**TASK INSTRUCTIONS:** Which lines in the records below contain the word "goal"? Return each of them.

[Records from a data collection]
★ ★ ★ ★ ★

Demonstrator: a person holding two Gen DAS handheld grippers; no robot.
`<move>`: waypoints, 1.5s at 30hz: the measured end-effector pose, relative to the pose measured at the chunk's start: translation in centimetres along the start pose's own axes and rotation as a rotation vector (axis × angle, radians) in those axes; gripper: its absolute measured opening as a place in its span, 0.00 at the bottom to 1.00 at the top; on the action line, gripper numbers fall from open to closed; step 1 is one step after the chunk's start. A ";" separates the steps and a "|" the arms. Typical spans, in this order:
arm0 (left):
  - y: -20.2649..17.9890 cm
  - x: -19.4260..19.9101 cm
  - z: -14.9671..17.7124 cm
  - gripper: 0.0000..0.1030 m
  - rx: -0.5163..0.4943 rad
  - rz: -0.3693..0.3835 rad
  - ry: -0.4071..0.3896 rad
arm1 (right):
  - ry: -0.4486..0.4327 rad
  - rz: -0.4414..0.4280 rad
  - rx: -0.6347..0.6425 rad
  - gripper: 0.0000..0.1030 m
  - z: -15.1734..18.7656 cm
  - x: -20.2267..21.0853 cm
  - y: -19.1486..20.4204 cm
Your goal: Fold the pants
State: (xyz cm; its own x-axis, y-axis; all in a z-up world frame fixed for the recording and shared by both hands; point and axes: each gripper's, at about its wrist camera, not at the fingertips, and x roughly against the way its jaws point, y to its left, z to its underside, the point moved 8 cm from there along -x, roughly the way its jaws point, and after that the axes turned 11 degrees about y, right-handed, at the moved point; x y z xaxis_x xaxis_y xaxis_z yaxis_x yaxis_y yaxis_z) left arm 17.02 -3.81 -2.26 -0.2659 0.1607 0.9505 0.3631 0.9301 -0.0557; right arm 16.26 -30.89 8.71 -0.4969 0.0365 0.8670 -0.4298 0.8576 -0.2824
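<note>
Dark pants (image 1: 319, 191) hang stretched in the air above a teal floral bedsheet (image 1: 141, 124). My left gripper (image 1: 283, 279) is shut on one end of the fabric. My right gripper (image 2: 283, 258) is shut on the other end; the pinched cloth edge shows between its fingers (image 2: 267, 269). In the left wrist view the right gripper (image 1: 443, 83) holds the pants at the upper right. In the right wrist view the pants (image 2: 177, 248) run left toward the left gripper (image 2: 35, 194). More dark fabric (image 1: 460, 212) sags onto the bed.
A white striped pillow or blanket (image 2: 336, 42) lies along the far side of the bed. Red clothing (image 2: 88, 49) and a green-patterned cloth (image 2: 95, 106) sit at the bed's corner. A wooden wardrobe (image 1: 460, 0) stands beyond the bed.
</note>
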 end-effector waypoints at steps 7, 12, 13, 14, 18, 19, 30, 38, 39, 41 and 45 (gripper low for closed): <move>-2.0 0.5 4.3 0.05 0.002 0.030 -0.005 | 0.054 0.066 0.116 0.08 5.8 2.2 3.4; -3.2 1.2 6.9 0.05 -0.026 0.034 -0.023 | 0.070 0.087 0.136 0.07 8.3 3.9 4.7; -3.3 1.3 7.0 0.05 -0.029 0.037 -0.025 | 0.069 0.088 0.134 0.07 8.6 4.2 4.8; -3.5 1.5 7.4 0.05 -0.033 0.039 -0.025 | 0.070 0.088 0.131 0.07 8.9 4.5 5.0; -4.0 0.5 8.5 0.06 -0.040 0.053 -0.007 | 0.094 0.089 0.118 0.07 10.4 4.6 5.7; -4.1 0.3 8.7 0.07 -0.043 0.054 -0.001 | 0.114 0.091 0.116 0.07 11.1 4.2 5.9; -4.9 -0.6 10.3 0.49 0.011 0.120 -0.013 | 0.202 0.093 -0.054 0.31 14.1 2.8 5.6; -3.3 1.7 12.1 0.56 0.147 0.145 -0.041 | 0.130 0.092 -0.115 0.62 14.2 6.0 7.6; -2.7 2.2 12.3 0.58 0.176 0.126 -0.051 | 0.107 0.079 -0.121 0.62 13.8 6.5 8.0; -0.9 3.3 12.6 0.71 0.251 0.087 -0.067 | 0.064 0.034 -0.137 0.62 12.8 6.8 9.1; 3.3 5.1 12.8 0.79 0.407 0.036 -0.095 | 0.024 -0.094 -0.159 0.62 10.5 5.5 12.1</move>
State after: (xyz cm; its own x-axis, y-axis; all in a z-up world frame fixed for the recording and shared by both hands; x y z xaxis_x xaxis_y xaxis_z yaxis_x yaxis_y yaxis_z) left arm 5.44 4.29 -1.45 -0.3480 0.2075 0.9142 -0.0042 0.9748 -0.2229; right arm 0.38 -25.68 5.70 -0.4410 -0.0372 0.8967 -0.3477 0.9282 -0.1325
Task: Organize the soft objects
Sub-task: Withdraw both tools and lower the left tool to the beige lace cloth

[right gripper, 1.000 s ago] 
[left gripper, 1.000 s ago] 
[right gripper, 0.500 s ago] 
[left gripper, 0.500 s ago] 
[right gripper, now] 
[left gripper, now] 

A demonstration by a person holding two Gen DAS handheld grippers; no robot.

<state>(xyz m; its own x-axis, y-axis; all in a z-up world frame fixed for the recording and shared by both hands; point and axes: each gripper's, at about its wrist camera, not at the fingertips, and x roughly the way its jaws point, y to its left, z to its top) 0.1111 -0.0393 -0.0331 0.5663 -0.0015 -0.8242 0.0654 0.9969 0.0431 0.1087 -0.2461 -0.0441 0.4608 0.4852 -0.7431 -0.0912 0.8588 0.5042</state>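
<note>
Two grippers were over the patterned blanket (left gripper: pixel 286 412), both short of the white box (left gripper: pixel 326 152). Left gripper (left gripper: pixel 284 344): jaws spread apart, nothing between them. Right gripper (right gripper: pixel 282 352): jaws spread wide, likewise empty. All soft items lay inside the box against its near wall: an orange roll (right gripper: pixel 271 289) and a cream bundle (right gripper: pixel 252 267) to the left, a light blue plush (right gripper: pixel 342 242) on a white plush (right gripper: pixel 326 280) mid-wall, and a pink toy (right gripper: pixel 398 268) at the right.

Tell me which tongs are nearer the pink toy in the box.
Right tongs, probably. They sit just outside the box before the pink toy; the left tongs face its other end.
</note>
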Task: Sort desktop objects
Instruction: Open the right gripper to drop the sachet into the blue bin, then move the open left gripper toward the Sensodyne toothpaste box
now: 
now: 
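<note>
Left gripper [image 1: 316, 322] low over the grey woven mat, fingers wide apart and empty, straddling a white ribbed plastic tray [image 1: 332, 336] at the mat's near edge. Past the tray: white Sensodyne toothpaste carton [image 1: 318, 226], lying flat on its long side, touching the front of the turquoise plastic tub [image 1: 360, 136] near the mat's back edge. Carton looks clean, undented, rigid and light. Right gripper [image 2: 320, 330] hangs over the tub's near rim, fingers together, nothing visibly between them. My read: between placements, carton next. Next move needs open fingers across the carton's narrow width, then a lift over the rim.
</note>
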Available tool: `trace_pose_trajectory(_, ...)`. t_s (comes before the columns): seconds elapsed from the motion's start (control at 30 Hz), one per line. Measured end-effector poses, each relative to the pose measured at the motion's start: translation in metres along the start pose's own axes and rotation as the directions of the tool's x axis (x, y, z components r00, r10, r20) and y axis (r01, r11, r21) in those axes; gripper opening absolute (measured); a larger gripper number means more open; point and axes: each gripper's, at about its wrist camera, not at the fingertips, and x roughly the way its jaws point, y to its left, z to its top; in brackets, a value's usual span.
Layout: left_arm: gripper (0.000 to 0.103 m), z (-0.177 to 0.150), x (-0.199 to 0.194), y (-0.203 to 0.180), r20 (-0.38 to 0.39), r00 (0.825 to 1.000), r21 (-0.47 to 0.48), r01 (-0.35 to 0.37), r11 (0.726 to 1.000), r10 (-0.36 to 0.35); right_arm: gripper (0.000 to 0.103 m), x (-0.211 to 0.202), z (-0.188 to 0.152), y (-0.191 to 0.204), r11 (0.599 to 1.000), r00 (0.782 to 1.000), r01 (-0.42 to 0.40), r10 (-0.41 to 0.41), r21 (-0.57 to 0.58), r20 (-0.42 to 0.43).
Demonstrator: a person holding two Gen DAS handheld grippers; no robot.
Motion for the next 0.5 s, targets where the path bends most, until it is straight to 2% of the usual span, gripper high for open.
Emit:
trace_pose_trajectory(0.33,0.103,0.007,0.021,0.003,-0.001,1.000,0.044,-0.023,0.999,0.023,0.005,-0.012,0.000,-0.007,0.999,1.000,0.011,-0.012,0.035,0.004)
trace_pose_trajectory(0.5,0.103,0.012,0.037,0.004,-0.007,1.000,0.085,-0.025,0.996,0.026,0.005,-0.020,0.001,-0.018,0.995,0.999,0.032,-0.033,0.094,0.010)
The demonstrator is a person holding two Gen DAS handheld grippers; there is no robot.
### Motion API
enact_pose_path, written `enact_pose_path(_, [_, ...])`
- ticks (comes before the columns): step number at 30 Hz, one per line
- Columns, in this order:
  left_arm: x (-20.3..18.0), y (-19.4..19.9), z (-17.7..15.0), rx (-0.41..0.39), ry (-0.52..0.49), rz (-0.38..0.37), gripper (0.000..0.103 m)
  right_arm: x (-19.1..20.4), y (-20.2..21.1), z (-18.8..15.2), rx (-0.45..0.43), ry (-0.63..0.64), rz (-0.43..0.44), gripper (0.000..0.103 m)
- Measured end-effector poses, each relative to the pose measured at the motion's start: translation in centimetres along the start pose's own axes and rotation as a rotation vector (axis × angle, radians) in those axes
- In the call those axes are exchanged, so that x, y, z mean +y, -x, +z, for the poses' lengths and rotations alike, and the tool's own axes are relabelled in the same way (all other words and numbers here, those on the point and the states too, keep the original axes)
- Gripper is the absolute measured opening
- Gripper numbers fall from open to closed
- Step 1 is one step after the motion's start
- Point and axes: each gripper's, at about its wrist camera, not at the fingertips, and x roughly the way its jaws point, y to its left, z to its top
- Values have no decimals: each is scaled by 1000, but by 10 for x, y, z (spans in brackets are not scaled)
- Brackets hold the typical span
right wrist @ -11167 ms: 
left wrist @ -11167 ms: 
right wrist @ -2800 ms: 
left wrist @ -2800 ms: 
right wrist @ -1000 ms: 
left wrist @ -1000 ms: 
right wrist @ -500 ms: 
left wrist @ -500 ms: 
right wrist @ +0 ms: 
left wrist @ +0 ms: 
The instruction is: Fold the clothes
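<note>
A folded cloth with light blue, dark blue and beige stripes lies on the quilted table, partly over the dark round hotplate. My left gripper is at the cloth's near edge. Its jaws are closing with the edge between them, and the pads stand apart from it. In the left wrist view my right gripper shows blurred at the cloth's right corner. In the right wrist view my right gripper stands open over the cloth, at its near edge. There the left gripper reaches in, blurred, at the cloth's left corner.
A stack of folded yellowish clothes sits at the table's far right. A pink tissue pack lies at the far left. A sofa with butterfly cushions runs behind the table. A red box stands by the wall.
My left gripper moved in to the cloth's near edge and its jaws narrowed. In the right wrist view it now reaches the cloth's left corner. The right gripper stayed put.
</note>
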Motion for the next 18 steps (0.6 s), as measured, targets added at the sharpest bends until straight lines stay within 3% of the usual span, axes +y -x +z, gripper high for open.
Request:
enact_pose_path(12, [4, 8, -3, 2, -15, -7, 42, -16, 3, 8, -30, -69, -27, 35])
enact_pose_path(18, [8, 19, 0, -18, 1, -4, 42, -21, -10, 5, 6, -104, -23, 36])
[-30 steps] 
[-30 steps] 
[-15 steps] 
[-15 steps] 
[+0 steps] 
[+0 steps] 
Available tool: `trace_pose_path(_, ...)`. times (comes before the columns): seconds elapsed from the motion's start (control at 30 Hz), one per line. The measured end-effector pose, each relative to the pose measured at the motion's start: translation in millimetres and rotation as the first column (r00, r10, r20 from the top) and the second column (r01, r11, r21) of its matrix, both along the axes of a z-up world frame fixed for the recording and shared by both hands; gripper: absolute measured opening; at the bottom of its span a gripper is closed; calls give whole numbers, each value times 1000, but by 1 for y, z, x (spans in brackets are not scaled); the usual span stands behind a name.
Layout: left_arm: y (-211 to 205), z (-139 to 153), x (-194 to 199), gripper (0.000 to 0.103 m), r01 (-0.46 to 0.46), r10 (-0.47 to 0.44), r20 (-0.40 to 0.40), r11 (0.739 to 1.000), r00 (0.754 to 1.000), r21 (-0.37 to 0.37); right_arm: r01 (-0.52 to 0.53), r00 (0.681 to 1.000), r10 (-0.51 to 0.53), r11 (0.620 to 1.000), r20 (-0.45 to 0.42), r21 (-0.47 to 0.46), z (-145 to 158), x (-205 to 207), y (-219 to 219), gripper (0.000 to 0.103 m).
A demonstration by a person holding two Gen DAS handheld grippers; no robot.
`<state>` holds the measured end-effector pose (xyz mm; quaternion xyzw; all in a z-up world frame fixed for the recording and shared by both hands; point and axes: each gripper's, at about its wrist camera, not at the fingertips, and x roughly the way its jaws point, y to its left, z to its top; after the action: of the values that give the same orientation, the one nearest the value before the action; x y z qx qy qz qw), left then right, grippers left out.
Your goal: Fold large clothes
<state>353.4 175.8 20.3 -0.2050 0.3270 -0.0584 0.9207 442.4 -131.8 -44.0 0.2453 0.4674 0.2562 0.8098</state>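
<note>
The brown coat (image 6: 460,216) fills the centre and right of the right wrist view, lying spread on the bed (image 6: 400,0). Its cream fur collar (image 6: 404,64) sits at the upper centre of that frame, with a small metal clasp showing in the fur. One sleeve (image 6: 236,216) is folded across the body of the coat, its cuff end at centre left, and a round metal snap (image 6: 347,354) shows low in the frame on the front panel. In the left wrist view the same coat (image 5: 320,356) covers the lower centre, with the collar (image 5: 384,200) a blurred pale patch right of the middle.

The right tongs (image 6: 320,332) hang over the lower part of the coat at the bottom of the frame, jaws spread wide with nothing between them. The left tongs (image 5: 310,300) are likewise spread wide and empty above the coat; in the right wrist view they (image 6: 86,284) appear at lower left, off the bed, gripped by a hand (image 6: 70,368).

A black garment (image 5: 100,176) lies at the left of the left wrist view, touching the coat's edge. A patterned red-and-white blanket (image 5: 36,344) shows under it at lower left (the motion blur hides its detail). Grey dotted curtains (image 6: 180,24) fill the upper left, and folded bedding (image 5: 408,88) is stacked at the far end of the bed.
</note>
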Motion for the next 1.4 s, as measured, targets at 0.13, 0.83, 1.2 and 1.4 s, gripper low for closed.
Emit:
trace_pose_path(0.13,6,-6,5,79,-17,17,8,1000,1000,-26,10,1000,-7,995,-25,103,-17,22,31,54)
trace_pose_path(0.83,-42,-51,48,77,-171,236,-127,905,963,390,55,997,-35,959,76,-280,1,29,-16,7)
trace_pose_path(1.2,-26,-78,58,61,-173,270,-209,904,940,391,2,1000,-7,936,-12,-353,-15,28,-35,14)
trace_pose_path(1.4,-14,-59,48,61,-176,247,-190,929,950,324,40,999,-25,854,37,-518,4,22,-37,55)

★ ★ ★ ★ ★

**EXERCISE RESPONSE:**
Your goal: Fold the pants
Your goal: Fold large clothes

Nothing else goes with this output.